Before epilepsy surgery, doctors may consider using brain imaging to locate language and memory functions in the brain instead of the more invasive procedure that is commonly used, according to a guideline published by the American Academy of Neurology…
Before epilepsy surgery, doctors may consider using brain imaging to locate language and memory functions in the brain instead of the more invasive procedure that is commonly used, according to a guideline published by the American Academy of Neurology in the January 11, 2017, online issue of Neurology®, the medical journal of the American Academy of Neurology. It is the first evidence-based guideline that systematically reviewed all evidence for such an evaluation.
Guideline authors noted, however, that the evidence for the recommendations is weak, since many of the studies had relatively small numbers of patients with similar types of epilepsy and were conducted at only one institution, so the results may not be generalizable to everyone with epilepsy.
Epilepsy surgery is considered when medication does not control seizures. Doctors may either remove the area of the brain where seizures begin or use various surgical techniques to limit the spread of seizure activity. It’s important to map the brain prior to surgery to prevent damage to language and memory abilities.

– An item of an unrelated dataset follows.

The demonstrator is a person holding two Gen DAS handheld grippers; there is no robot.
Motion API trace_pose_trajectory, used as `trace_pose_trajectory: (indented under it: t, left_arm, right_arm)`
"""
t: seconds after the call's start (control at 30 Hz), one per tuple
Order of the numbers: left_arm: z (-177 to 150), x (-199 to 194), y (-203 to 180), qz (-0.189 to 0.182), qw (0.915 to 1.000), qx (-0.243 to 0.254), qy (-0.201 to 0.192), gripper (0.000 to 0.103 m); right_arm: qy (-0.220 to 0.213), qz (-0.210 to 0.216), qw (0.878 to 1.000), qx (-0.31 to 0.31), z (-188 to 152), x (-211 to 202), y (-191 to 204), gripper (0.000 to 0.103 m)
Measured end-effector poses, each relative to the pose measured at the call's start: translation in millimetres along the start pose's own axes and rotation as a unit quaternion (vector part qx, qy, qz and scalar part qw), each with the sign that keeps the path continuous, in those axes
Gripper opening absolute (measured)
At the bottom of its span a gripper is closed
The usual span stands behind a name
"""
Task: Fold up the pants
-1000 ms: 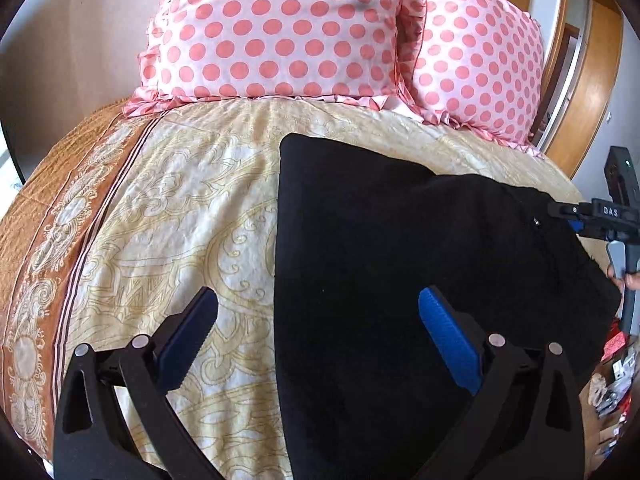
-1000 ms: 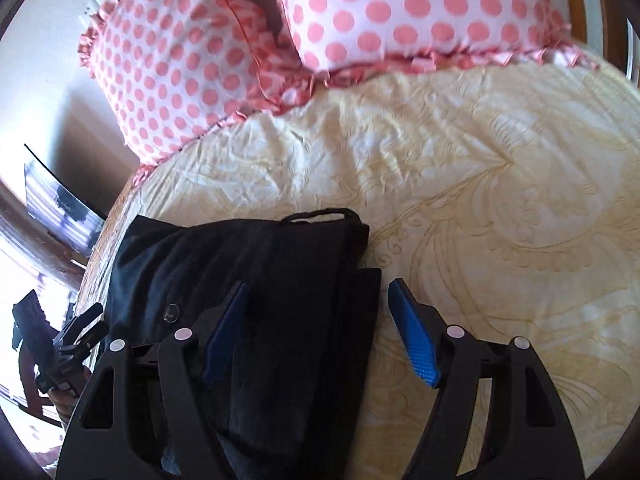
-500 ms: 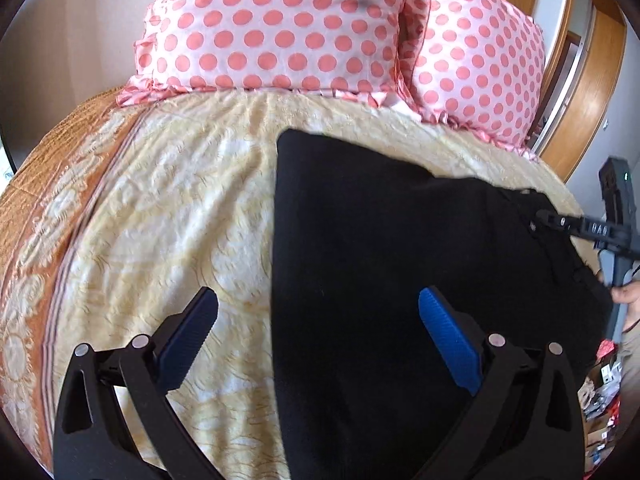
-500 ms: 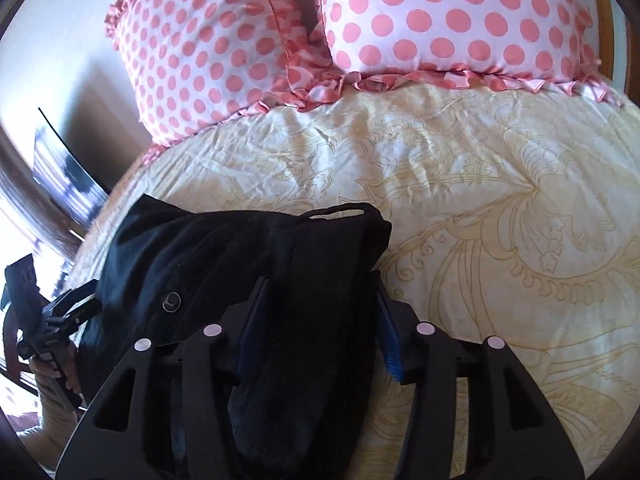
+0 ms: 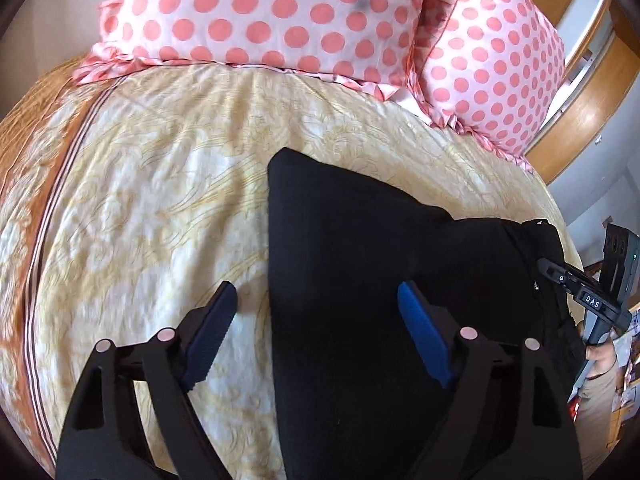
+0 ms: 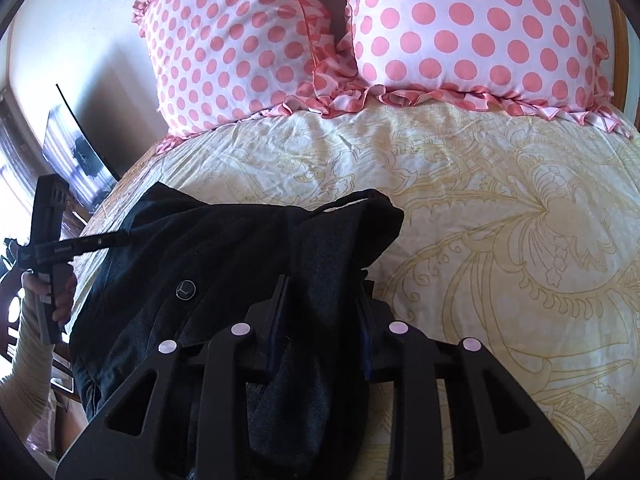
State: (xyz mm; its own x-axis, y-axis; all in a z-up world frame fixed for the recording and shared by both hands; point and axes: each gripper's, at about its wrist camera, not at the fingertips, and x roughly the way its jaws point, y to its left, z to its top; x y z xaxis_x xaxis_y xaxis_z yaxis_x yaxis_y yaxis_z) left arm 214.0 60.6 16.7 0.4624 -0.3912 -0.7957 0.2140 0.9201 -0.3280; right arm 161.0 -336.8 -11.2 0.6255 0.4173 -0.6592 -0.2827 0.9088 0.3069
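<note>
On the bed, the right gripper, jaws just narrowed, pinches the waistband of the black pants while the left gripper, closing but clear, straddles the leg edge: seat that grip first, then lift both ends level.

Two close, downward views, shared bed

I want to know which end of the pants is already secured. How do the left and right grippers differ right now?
The right gripper has its jaws nearly together, pinching the waist end of the black pants; the left gripper stands wide, one pad over the bedspread and one over the fabric, pressing nothing. The right has just been closing on cloth; the left has only begun narrowing. Both have black frames with blue pads and point down at the bed.
</note>
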Motion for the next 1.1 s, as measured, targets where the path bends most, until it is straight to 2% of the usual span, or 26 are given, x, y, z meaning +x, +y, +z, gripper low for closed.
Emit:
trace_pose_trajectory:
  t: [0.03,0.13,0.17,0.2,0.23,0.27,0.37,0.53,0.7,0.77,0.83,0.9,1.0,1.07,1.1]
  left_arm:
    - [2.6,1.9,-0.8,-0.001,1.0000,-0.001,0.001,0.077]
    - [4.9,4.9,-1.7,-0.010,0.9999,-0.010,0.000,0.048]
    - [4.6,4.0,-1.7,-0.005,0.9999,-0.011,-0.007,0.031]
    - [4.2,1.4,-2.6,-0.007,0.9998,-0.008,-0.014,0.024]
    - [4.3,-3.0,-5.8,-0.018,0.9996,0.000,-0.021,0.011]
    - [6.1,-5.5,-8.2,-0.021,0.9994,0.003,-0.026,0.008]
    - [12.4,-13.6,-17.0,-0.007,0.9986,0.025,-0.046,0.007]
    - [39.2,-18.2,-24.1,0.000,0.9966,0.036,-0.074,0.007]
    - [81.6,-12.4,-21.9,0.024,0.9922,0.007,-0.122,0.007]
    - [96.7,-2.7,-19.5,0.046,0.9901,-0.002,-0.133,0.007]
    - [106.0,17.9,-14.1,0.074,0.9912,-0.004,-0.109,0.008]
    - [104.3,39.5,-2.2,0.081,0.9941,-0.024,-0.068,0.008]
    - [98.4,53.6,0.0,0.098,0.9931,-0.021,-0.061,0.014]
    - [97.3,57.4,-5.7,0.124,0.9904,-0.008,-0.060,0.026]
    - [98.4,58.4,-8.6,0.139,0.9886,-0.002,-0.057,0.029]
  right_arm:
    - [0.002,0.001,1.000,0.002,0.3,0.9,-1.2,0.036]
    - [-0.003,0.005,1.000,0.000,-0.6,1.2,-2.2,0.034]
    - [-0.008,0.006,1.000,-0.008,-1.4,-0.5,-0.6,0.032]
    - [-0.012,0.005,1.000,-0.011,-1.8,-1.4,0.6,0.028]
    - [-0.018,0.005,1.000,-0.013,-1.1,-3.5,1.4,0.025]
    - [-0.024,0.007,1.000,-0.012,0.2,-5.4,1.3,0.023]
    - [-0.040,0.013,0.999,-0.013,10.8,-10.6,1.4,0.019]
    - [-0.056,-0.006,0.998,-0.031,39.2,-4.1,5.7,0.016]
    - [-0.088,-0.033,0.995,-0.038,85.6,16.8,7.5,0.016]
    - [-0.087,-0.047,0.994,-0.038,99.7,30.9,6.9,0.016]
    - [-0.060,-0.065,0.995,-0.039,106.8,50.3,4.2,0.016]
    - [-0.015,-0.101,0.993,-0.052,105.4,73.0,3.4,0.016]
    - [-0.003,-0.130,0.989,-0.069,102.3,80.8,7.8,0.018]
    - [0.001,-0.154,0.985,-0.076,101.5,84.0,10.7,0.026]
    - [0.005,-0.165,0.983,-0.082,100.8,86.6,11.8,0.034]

For the guideline, authors compared evidence for fMRI and the more commonly used procedure, intracarotid amobarbital procedure, also known as the Wada test, which is performed during angiography. For the Wada test, one side of the brain is put to sleep by injecting a medication into the carotid artery, the main artery in the neck. Because the test is invasive, there are risks and discomforts. Functional MRI is an imaging procedure that detects brain activity by measuring blood flow. It is non-invasive and considered safe. The purpose of both tests is to ensure language and memory abilities will not be affected as a result of surgery.
“Because fMRI is becoming more widely available, we wanted to see how it compares to the Wada test,” said lead author Jerzy Szaflarski, MD, PhD, of the University of Alabama at Birmingham and Fellow of the American Academy of Neurology. “While the risks associated with the Wada test are rare, they can be serious, including stroke and injury to the carotid artery.”
The guideline found weak evidence that fMRI may be a possible alternative for the Wada test to evaluate the language functions in the brain for people with medial temporal lobe epilepsy, temporal epilepsy in general or extratemporal epilepsy. There was not enough evidence to make a recommendation for people with temporal neocortical epilepsy or temporal tumors.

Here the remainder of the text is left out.